About the poems, and waka

These three poems depict the pros and cons of having a particularly desirable, admired appearance – which this subject most definitely has.

“The Journey” is a waka (和歌; ‘Japanese poem’). There is an historical contradiction between the definitions of classical Japanese haiku, and Western or English-language haiku: a Japanese haiku is made up of 3 lines, and 17 sounds, not syllables. The rules for the number of syllables, the number of lines, and the number of syllables per line (5-7-5) for haiku – and other Japanese poetic forms like tanka and waka, is a Western literary imposition on the form, or interpretation of the form.

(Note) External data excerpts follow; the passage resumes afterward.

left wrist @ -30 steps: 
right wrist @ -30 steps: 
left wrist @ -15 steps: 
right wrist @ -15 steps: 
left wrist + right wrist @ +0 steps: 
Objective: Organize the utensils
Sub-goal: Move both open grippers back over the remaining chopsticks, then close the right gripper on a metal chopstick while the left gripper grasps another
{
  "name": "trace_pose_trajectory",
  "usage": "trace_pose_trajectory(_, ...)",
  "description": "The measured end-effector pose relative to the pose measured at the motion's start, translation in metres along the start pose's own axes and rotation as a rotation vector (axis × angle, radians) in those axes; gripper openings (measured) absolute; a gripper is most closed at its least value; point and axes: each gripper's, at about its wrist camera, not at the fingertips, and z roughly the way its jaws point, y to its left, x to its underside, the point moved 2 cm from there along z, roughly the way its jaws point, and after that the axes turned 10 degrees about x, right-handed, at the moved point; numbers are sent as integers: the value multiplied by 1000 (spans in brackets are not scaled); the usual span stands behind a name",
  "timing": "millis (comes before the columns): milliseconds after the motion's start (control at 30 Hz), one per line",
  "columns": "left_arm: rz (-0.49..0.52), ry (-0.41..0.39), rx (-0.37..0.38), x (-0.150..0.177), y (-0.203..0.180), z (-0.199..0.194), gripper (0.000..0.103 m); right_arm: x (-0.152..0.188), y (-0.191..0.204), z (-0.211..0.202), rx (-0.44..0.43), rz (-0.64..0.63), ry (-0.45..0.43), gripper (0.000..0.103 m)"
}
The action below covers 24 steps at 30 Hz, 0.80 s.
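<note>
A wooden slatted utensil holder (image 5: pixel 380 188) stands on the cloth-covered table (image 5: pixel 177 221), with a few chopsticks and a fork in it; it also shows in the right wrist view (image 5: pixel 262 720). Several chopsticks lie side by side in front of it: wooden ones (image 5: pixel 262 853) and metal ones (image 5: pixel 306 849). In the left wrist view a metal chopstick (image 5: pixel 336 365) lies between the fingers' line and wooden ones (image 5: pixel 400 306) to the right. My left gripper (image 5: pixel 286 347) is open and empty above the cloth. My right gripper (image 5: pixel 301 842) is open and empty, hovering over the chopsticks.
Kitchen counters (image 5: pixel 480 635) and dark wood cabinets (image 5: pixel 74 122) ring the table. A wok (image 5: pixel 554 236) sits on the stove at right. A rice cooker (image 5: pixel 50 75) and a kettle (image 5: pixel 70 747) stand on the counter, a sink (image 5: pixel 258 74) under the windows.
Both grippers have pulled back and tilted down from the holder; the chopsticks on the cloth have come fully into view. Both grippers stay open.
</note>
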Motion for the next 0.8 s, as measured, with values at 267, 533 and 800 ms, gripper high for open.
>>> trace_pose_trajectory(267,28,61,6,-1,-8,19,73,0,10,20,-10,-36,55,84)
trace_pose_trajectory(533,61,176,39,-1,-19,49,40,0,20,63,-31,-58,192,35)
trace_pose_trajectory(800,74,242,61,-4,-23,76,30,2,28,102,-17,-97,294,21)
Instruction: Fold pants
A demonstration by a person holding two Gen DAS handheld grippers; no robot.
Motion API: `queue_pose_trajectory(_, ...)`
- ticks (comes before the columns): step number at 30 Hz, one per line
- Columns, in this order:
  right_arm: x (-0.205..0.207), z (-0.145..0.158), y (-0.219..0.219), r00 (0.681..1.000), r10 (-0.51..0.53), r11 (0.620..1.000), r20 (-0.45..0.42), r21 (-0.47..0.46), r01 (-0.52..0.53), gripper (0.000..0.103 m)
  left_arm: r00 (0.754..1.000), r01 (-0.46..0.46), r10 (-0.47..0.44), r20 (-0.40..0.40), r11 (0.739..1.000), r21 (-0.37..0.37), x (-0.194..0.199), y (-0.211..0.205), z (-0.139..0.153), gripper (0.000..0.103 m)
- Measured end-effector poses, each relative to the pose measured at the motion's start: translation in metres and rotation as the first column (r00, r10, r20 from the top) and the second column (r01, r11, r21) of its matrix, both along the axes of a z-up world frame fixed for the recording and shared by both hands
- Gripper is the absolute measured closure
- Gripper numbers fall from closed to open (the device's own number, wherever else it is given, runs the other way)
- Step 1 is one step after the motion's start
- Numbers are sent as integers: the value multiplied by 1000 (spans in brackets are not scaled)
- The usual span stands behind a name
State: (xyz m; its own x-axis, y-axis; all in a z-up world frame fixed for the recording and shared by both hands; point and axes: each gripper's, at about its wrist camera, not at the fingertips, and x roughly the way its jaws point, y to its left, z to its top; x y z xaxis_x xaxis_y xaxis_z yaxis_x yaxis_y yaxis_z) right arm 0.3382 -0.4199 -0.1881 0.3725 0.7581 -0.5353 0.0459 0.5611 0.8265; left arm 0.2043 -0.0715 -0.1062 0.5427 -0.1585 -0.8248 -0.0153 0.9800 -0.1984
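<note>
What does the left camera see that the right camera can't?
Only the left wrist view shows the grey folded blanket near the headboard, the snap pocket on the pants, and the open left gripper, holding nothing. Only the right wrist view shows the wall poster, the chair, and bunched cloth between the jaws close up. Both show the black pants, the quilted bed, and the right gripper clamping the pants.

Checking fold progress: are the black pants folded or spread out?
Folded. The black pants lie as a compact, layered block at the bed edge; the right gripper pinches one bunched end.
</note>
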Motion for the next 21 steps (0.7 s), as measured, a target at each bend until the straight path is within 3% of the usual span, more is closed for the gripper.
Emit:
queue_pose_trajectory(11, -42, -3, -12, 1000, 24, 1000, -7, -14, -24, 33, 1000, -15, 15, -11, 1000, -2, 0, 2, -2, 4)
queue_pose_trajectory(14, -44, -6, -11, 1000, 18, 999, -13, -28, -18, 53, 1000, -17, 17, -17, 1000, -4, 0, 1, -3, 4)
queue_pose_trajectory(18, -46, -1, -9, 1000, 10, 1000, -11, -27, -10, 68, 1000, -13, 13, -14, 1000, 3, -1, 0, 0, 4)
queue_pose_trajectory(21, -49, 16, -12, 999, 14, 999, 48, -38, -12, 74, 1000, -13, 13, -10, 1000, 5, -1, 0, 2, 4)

What is also quintessential in haiku is that the poems depict the “unfolding” or development of narratives, usually through extended metaphors. This is quite similar to how you write the lyrics of a song – it’s an unfolding narrative. So, in “The Journey”, the narrative is about the search for identity, figuratively and literally.

The paintings

The top painting, which goes with “Who Made You”, shows only a man’s chest. I wanted it to look sensual, though behind the façade of desirability, the sitter is also just a man, flesh and blood. I had the portraits by John Singer Sargent on my mind when I did this one.

The painting with “The Journey” shows the subject wearing a baseball cap. I’d always thought he just likes wearing caps. But he’s explained that the caps, and the rest of the clothes that he usually wears – low-ride jeans, sneakers, hoodies – identify him as a House music artist. It’s a genre aesthetic: caps align the wearer with the look or vibe of a particular music scene or movement, in this case, House.